• DIRECTIONS FOR THIS TASK: Copy out the data line by line exactly, from its start to the line bearing "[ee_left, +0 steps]", inclusive.

• Records excerpted from a collection:
- - -

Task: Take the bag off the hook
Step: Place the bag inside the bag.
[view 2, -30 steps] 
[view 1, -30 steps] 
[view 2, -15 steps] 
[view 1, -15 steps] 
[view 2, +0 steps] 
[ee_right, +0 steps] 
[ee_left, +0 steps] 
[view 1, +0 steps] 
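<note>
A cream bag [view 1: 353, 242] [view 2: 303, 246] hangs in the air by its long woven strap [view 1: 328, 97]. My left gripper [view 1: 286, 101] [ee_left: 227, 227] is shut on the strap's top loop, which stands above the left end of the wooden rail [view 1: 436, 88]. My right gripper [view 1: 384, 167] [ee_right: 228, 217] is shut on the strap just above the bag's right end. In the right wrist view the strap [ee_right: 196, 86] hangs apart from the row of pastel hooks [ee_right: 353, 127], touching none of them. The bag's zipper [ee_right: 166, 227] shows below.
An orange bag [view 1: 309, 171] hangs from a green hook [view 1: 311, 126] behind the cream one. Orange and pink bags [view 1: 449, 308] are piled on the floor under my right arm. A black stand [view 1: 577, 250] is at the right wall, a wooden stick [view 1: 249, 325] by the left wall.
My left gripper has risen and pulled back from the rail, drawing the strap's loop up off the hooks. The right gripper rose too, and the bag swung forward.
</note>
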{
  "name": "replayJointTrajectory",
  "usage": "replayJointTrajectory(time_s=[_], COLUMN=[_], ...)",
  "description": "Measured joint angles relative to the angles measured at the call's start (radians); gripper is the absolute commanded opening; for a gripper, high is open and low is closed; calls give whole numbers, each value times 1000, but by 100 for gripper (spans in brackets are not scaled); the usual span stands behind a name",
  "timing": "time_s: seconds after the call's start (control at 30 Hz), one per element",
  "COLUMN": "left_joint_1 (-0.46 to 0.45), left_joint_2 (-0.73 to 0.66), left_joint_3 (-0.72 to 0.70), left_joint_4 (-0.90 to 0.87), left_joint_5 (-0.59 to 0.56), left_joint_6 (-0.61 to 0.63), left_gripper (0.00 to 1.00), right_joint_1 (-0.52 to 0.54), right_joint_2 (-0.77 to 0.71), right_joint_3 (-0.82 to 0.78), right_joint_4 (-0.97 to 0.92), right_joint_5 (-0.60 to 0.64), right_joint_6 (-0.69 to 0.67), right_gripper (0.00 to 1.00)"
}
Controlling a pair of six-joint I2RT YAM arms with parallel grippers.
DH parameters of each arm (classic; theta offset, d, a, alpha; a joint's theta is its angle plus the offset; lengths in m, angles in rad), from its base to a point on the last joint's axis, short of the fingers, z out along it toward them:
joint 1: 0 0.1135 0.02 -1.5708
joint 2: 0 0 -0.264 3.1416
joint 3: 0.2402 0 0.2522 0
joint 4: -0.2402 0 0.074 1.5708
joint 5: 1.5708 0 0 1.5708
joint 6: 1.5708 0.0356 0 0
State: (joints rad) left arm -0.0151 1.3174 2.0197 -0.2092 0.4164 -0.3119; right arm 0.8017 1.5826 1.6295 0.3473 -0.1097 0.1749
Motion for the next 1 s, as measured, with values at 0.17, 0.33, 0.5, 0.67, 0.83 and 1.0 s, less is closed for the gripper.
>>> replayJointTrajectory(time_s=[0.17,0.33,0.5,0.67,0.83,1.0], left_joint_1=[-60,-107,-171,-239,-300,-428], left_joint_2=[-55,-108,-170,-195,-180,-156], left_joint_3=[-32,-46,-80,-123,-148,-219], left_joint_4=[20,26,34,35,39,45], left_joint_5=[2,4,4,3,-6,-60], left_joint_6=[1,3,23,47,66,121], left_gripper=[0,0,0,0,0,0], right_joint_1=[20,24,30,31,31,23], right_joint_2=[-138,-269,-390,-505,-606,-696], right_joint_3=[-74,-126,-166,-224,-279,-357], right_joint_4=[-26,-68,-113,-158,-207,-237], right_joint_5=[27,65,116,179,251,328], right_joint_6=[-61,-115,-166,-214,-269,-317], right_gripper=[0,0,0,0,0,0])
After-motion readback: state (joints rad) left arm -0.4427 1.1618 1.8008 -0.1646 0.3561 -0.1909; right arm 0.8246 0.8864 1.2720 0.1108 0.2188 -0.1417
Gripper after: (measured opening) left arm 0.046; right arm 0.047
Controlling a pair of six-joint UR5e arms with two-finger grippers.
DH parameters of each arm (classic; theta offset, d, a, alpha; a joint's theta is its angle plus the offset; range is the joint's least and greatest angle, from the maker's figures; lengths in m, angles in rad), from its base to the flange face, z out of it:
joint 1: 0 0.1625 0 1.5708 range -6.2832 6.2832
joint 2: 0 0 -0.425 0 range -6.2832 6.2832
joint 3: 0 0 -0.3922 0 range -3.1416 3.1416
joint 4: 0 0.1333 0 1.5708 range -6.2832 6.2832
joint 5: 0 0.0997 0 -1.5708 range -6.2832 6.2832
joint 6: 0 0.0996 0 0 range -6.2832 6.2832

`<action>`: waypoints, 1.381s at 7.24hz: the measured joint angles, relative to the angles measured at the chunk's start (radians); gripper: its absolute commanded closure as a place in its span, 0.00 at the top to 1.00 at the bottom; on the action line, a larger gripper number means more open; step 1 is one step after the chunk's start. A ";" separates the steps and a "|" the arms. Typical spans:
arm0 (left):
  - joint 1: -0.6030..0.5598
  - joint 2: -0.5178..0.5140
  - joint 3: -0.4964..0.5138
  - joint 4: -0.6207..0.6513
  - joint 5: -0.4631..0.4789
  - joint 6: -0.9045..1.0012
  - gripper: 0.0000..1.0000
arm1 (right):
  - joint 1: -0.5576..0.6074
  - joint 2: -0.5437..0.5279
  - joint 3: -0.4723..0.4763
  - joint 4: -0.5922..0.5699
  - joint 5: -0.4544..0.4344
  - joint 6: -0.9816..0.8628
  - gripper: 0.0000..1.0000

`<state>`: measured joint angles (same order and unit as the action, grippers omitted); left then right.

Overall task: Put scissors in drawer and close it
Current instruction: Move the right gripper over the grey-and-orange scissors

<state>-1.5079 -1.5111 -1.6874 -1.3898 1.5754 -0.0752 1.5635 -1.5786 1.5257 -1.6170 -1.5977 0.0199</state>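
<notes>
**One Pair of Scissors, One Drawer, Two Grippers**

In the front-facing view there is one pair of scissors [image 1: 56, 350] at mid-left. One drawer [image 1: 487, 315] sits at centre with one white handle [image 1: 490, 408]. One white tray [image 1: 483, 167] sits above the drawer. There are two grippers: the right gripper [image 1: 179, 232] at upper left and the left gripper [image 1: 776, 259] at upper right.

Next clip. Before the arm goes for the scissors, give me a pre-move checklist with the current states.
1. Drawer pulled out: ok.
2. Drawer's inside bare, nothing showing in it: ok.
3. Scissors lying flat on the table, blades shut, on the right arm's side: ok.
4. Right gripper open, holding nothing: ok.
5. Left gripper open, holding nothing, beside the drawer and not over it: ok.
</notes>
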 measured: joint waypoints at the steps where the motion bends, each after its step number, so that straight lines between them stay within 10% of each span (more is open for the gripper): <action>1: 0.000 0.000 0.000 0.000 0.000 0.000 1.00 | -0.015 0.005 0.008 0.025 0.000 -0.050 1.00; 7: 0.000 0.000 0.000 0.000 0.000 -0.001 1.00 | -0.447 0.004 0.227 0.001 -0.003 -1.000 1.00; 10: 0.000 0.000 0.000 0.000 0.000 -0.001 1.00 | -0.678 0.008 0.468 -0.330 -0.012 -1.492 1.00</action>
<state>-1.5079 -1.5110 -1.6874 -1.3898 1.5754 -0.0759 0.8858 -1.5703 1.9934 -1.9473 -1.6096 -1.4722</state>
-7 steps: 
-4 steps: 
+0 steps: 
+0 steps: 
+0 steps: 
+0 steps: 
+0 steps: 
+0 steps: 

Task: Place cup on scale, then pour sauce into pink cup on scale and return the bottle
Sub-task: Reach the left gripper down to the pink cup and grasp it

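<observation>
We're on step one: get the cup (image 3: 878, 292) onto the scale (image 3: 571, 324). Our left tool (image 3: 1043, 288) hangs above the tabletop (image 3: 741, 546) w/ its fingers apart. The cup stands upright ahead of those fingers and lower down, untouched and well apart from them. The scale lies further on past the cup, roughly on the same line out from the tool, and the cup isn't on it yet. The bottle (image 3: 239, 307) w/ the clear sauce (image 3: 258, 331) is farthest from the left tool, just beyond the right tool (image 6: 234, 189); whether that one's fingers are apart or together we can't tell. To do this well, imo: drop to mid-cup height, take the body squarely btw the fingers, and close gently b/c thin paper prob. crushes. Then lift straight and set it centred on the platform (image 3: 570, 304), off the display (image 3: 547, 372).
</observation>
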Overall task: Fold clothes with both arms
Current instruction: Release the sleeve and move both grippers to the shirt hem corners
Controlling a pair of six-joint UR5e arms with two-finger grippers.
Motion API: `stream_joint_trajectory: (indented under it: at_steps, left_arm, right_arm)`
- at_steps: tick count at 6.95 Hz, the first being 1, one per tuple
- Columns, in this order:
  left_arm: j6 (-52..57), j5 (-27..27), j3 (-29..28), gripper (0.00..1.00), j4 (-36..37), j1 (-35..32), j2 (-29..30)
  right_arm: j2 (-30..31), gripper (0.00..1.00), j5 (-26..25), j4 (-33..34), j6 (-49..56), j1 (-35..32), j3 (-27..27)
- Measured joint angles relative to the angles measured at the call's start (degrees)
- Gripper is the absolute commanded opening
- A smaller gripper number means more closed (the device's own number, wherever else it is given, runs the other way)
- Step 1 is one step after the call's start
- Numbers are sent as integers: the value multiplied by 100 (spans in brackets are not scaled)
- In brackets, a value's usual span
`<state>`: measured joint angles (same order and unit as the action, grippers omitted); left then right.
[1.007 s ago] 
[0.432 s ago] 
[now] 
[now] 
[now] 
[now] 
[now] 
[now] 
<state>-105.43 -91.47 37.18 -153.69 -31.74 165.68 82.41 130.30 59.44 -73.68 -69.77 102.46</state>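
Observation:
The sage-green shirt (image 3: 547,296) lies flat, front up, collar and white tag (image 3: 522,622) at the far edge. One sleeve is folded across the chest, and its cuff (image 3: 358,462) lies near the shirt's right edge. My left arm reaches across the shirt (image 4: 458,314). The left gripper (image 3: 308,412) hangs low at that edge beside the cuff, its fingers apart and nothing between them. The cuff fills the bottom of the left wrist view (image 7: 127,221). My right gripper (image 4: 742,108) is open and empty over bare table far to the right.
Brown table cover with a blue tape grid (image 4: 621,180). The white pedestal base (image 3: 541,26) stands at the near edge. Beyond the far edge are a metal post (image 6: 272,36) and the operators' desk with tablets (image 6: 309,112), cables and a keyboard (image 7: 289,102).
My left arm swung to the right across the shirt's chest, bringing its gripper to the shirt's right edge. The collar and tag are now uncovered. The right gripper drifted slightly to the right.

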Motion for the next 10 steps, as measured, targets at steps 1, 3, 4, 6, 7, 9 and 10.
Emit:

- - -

• EXERCISE SOLUTION:
Task: Take the bag off the hook
Step: Place the bag inside the bag.
[view 2, -30 steps] 
[view 1, -30 steps] 
[view 2, -15 steps] 
[view 1, -15 steps] 
[view 2, +0 steps] 
[ee_right, +0 steps] 
[ee_left, +0 steps] 

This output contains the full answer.